(Reuters) – Italy and South Korea, two countries outside China that have been hard hit by the new coronavirus, have reported dramatically different numbers of deaths as a proportion of cases. Why are these not comparable?

Calculating mortality rates during a disease epidemic is fraught with pitfalls.

This is in part because the numbers of deaths and patients constantly change. In part it’s because not every single case will be detected – some will be so mild they never get noticed. And in part it’s because there can be a significant time lag between when someone is infected and when or if they die.

“What you can safely say is that if you divide the number of reported deaths by the number of reported cases, you will almost certainly get the wrong answer,” said John Edmunds, a professor at the center for mathematical modeling of infectious diseases at the London School of Hygiene & Tropical Medicine.

That’s why World Health Organization (WHO) officials – who said last week that 3.4% of the people worldwide confirmed as having been infected with the new coronavirus had died – were careful not to describe that as a mortality rate or death rate.

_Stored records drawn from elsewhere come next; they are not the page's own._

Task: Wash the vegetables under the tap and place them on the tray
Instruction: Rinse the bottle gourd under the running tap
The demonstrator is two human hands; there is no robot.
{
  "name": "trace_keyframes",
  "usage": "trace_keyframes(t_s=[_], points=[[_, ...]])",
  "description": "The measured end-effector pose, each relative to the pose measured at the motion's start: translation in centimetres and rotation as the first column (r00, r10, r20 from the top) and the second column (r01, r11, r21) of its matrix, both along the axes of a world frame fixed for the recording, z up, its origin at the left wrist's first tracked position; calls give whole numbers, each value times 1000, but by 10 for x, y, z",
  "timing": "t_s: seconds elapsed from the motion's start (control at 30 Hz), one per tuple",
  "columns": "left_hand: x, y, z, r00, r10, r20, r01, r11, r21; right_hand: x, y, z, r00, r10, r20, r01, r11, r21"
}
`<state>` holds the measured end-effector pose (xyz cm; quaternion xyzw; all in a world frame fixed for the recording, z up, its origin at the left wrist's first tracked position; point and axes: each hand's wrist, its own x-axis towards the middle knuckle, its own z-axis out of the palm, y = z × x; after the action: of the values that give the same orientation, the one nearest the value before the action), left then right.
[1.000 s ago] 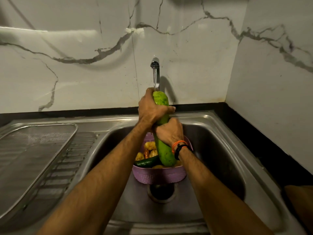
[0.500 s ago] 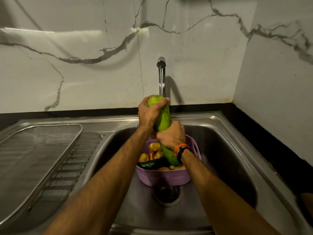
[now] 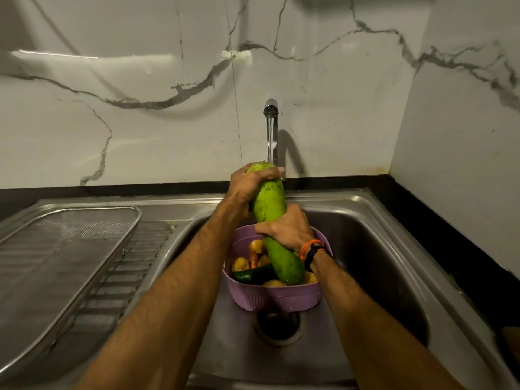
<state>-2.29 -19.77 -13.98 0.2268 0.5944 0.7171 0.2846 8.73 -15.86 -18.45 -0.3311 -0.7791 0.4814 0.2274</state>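
Left hand [image 3: 247, 184] grips the gourd [image 3: 271, 209] top under the tap [image 3: 271, 108]; right hand [image 3: 287, 230] grips lower down, above the basket [image 3: 275, 298]. Wet skin (probably slick) could slip free.

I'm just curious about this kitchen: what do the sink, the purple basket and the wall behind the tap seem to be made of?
The sink looks like brushed stainless steel: grey, with soft reflections. The purple basket seems to be matte moulded plastic, its side ribbed with fine slots. The wall looks like polished marble or marble-look tile: glossy white with grey veins; which one cannot be told.
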Motion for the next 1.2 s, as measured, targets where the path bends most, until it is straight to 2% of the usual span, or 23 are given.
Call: trace_keyframes(t_s=[0.07,0.13,0.23,0.3,0.4,0.5,0.57,0.63,0.67,0.77,0.83,0.93,1.0,1.1,1.2], points=[[-3,-2,-8,992,-51,117,37,992,121,-3,1,-2,1000,16,-12,-16,1000,5],[3,-2,-10,990,31,139,-52,987,151,-6,-1,-5,999,-39,-1,39,998,53],[24,4,-13,971,232,-51,-233,972,-10,-8,-2,-10,986,-168,3,165,970,181],[40,10,-17,909,344,-237,-380,916,-131,-8,-1,-12,974,-225,35,203,928,313],[52,16,-18,795,437,-421,-521,847,-104,-4,3,-13,976,-214,49,178,902,393],[44,18,-13,774,381,-506,-483,872,-83,0,4,-8,986,-165,4,154,926,344],[29,16,-11,851,305,-428,-386,915,-115,4,4,-4,993,-121,10,113,950,291],[18,11,-11,957,225,-181,-243,967,-82,9,2,0,997,-70,26,61,967,249],[14,8,-13,976,198,-93,-203,978,-52,10,2,1,999,-39,36,30,973,230],[7,-4,-20,984,177,25,-177,984,23,2,7,-3,986,141,89,-153,976,153],[5,-12,-25,990,101,97,-114,984,138,-1,13,-5,962,269,40,-268,963,-26],[3,-21,-29,994,-35,103,5,961,278,2,22,-11,911,411,-43,-405,865,-296],[3,-24,-30,993,-100,69,73,943,325,4,23,-13,893,450,-30,-429,827,-363],[2,-20,-29,994,-104,35,88,945,314,-2,22,-14,932,362,25,-337,888,-311],[7,-14,-27,999,27,25,-32,972,234,-3,19,-11,971,223,92,-209,968,-143]])
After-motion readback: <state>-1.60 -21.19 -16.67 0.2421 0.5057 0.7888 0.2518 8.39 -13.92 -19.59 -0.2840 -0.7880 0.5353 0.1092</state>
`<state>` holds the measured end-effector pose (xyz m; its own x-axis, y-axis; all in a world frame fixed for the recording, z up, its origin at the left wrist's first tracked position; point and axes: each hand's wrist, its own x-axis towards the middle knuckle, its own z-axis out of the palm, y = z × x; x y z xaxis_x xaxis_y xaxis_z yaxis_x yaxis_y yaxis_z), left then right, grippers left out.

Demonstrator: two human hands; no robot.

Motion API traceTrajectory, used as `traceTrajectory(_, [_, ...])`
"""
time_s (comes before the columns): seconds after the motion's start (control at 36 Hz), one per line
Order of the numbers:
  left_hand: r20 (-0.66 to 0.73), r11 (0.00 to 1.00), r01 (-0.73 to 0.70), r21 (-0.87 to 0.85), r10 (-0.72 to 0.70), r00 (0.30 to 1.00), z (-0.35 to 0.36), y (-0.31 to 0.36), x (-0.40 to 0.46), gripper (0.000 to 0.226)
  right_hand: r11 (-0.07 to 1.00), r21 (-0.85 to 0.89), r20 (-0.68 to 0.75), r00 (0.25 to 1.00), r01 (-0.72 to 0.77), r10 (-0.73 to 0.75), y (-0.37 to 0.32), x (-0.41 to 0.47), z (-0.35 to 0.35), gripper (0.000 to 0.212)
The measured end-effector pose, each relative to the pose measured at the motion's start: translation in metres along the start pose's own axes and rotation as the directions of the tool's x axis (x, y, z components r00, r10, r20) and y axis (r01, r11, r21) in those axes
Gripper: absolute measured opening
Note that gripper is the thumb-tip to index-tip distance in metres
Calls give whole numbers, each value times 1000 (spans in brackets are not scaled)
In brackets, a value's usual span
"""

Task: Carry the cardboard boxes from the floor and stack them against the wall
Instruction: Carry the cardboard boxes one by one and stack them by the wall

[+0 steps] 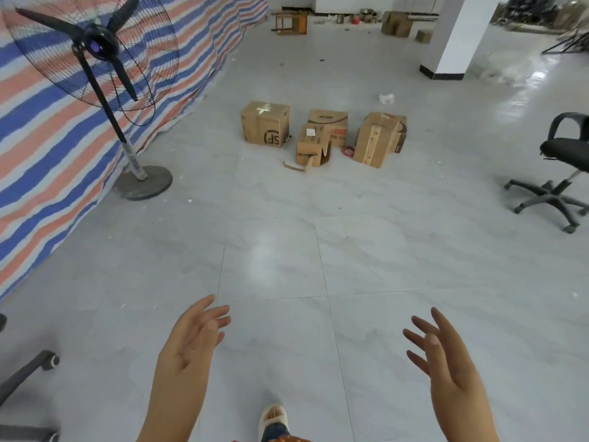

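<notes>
My left hand and right hand hang at the bottom of the frame, fingers loose and spread, holding nothing. The four brown cardboard boxes sit clustered on the grey tiled floor, upper centre, well apart from me.

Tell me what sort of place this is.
Likely a bare storeroom or workshop under fit-out: a striped tarp hung as a wall, a standing fan, and cardboard boxes on the tiled floor.

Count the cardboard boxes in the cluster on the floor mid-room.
4: SP-marked box at left, small torn box front centre, box behind it, tall box at right. More could be hidden behind; others sit far back.
</notes>
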<state>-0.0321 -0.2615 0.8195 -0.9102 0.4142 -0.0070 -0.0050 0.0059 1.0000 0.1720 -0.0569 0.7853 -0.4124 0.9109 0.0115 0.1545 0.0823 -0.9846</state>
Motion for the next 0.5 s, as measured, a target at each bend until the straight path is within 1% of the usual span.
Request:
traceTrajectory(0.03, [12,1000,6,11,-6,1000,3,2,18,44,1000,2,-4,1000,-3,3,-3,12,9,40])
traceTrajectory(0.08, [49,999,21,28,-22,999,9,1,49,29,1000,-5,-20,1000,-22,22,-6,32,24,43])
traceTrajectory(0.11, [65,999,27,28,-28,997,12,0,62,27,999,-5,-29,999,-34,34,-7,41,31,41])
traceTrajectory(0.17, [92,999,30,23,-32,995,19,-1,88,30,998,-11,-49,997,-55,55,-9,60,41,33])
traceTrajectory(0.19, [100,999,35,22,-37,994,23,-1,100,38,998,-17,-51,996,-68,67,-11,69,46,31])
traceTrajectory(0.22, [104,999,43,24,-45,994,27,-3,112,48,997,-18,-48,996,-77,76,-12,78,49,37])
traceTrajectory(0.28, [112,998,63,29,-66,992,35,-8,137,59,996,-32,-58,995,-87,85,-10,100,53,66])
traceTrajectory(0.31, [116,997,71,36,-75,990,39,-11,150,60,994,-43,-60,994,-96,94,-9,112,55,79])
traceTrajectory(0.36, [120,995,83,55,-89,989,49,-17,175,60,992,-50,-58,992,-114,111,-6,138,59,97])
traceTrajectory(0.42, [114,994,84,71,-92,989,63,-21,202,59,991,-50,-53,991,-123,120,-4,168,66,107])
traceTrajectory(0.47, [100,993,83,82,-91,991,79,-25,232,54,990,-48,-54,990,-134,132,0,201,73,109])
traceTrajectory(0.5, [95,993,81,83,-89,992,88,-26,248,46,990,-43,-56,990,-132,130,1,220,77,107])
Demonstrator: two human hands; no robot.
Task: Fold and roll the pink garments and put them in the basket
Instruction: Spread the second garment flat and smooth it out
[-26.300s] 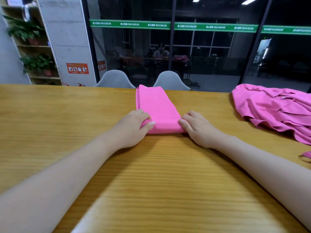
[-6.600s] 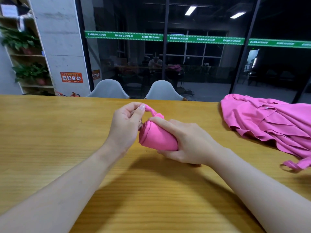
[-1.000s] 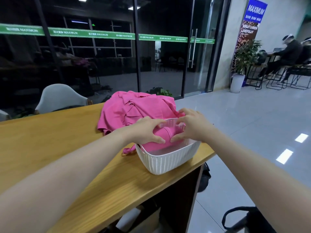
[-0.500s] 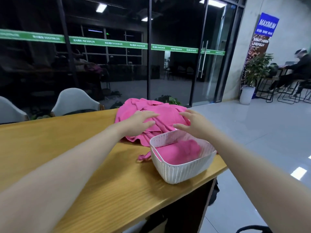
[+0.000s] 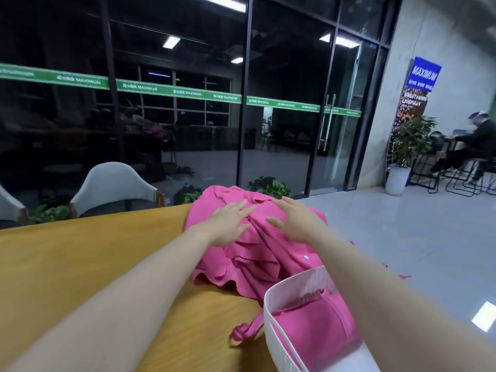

“In an unfolding epidemic, it can be misleading to look at the naïve estimate of deaths so far divided by cases so far,” said Christl Donnelly, a disease specialist at Oxford University and Imperial College London. “This is due to the delay from the time it takes for individuals to progress from being diagnosed as cases to dying.”

With COVID-19 – the infection caused by the new coronavirus – the time between onset of disease and death is fairly significant, at around two to three weeks or more.

So the sum involved would need to compare the number of deaths at a given point with the actual case numbers from some weeks beforehand.